(THE TASK):
Only the pictures should be dropped; every line of the data must come back exactly as written.

======== SOURCE MATERIAL ========

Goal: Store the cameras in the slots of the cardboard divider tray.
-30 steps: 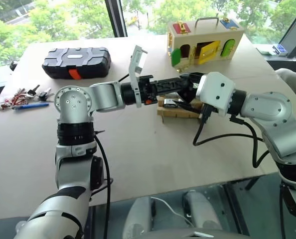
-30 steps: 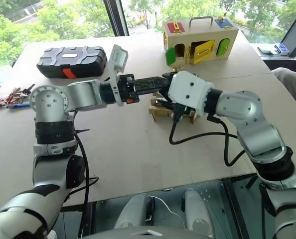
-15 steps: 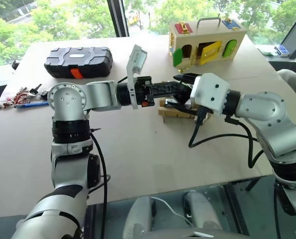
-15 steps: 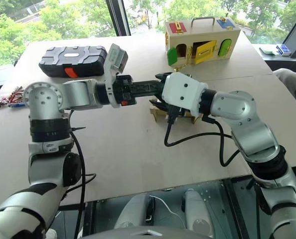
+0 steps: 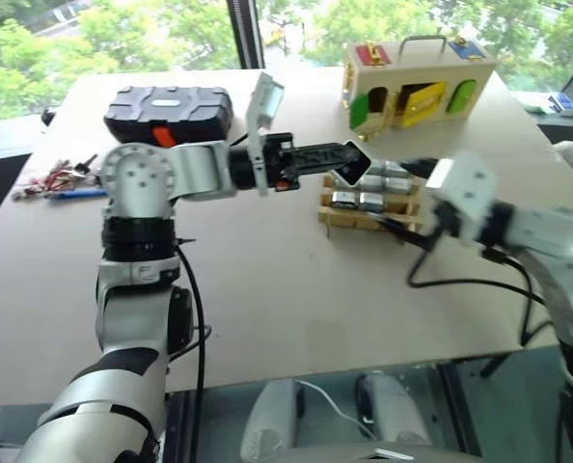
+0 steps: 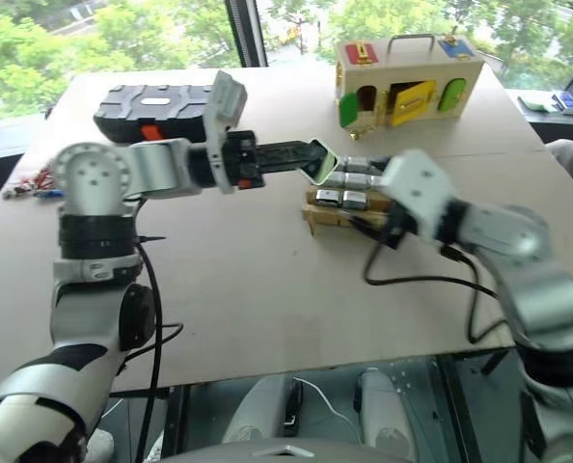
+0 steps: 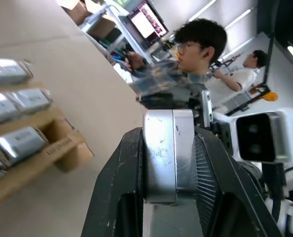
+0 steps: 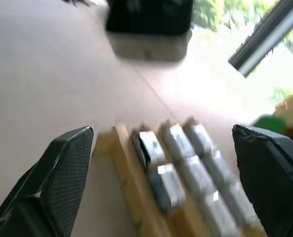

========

(ANSWER FOR THE TASK):
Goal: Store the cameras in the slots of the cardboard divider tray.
-30 steps: 
-30 steps: 
-15 steps: 
-15 steps: 
+0 steps: 
+0 steps: 
+0 steps: 
+0 steps: 

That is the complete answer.